→ Work to be completed
In full and without alteration, transcribe the listing.

→ Available data
══════════

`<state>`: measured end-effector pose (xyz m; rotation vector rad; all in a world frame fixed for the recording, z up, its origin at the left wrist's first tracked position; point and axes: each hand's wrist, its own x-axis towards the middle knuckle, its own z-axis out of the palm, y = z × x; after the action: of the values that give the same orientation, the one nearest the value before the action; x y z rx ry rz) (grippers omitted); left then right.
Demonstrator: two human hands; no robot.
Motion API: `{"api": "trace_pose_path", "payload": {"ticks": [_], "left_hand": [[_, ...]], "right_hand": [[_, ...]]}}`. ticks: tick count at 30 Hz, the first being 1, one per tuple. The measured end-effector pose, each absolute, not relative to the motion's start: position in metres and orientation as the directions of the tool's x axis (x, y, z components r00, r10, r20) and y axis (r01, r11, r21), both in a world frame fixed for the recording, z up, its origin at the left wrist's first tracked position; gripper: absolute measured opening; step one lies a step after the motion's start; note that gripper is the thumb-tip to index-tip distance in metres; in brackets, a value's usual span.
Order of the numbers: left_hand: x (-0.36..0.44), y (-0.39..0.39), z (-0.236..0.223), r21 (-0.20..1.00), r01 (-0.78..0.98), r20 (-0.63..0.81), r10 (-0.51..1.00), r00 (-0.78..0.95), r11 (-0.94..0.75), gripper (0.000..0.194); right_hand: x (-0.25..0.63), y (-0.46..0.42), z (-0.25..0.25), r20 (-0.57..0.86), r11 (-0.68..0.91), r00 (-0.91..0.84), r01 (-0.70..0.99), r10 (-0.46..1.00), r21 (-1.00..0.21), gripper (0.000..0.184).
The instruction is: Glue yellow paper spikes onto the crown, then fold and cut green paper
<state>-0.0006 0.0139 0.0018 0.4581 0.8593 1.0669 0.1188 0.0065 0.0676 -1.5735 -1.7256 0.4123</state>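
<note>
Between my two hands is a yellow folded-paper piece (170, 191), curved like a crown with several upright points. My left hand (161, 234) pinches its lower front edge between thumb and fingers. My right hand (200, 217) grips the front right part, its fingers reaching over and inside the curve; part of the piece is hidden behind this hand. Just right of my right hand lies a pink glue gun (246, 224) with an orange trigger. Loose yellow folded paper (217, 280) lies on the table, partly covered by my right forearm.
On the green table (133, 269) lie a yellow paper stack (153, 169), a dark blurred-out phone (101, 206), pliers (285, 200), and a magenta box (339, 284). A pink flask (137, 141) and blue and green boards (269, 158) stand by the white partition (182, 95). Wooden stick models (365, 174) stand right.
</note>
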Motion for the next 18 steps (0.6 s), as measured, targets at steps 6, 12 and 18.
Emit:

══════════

→ Written solution
`<state>`: measured end-effector pose (xyz m; rotation vector rad; all in a world frame fixed for the recording, z up, its origin at the left wrist's first tracked position; point and axes: each hand's wrist, its own x-axis towards the middle knuckle, its own z-axis out of the palm, y = z × x; after the action: of the values that give the same orientation, the one nearest the value before the action; x y z rx ry rz) (grippers omitted); left then right.
Demonstrator: two human hands; no robot.
Motion API: `{"api": "trace_pose_path", "payload": {"ticks": [_], "left_hand": [[_, ...]], "right_hand": [[_, ...]]}}`. ticks: tick count at 30 Hz, the first being 1, one per tuple. The measured end-effector pose, each absolute, not relative to the motion's start: position in metres and orientation as the directions of the tool's x axis (x, y, z components r00, r10, r20) and y axis (r01, r11, r21), both in a world frame fixed for the recording, z up, its origin at the left wrist's first tracked position; gripper: absolute measured opening; step one lies a step after the motion's start; note that gripper is the thumb-tip to index-tip distance in metres; in brackets, a value's usual span.
Order of the numbers: left_hand: x (-0.36..0.44), y (-0.39..0.39), z (-0.236..0.223), r21 (-0.20..1.00), r01 (-0.78..0.98), r20 (-0.63..0.81), r10 (-0.51..1.00), r00 (-0.78..0.95), r11 (-0.94..0.75), gripper (0.000..0.194); right_hand: x (-0.25..0.63), y (-0.46..0.42), z (-0.25..0.25), r20 (-0.57..0.86), r11 (-0.68..0.91), r00 (-0.91..0.84), r01 (-0.70..0.99), r10 (-0.46..1.00), r21 (-1.00..0.21), gripper (0.000..0.184).
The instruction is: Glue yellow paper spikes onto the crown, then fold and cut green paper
<state>-0.0006 0.0139 0.0018 0.4581 0.8593 1.0669 0.1188 0.0065 0.0676 -1.5735 -1.7256 0.4123</state>
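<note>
Between my two hands is a yellow folded-paper piece (170, 191), curved like a crown with several upright points. My left hand (161, 234) pinches its lower front edge between thumb and fingers. My right hand (200, 217) grips the front right part, its fingers reaching over and inside the curve; part of the piece is hidden behind this hand. Just right of my right hand lies a pink glue gun (246, 224) with an orange trigger. Loose yellow folded paper (217, 280) lies on the table, partly covered by my right forearm.
On the green table (133, 269) lie a yellow paper stack (153, 169), a dark blurred-out phone (101, 206), pliers (285, 200), and a magenta box (339, 284). A pink flask (137, 141) and blue and green boards (269, 158) stand by the white partition (182, 95). Wooden stick models (365, 174) stand right.
</note>
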Motion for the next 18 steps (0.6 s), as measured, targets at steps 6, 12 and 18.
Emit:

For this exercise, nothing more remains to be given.